# Converting Masterbuilt Pro Smoker from propane to Natural Gas



## B00b001357 (Jun 17, 2020)

So I was thinking of converting my new smoker to natural gas. It is 15,400 BTU. Based on a standard chart the natural gas orifice should be 48. A few questions that I hope someone here can answer. Masterbuilt refuses to help. I am assuming this is strictly a legal disclaimer. I figure the safest way to do it is buy a new orifice and not drill out the old one. Has anyone done this and does it work ok? Thank you all.

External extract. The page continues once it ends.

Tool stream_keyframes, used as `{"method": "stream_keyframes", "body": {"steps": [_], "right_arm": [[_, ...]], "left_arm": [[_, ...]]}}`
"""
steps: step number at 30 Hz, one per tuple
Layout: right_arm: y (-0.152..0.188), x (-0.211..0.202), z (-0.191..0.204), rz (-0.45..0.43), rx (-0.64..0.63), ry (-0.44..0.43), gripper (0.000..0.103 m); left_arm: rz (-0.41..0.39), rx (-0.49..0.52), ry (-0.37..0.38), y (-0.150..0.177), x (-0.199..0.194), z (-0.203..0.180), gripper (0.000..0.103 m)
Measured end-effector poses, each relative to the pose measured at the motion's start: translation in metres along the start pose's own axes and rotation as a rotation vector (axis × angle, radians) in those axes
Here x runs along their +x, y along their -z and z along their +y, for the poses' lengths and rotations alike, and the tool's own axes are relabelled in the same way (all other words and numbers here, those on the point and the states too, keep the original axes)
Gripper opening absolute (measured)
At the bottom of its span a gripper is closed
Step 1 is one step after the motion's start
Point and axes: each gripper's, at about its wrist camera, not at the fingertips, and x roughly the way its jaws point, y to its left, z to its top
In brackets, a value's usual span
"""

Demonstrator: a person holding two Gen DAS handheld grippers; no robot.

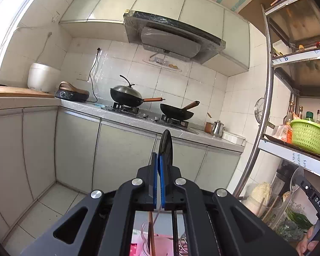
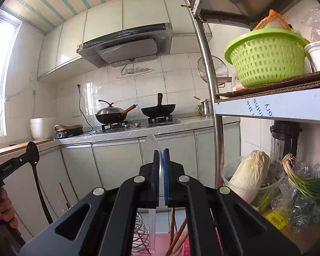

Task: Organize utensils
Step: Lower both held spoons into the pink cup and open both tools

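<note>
My left gripper (image 1: 159, 155) points level and is shut on a black spoon (image 1: 166, 147), whose bowl sticks up past the blue pads. In the right wrist view that same gripper (image 2: 24, 159) shows at the left, with the black spoon (image 2: 33, 151) and its long handle hanging down. My right gripper (image 2: 161, 152) is shut on a clear plastic spoon (image 2: 151, 147), bowl up and handle hanging below the jaws. Beneath both grippers stands a pink holder (image 2: 181, 245) with wooden chopsticks (image 2: 177, 232) and a wire whisk (image 2: 140, 234).
Ahead runs a counter (image 1: 125, 117) with a gas stove, two black woks (image 1: 125, 96) and a rice cooker (image 1: 41, 76). A metal shelf rack (image 2: 211, 85) on the right carries a green basket (image 2: 264, 57), a cabbage (image 2: 249, 172) and scallions. A person's hand (image 2: 2, 209) grips the left tool.
</note>
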Motion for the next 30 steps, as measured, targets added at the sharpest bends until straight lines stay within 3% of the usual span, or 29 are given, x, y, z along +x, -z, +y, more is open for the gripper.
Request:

I appreciate any and all suggestions.


----------



## daveomak (Jun 18, 2020)

If you have number drills, or can get them, I would start with a lower BTU output drill...   Propane smokers generally put out WAAAAY too many BTU's to make a decent smoker.....
Try the orifice as is...   Some air adjustment will be necessary to get a good flame...
5-6,200 BTU's should be good...  Run it on full high heat and see what it gets you...   Run it on low heat and see if it will run at 100-125F...   You will need to plug some holes in the burner to get a flame that won't flame out...   Try plugging 1/2 the holes...   You will get a higher flame that "shouldn't" flame out...   Maybe plug a few more holes until you get a good flame only using 1/4 - 1/3 the burner holes....  AND....  A needle valve will be a big help in controlling fuel flow.....


----------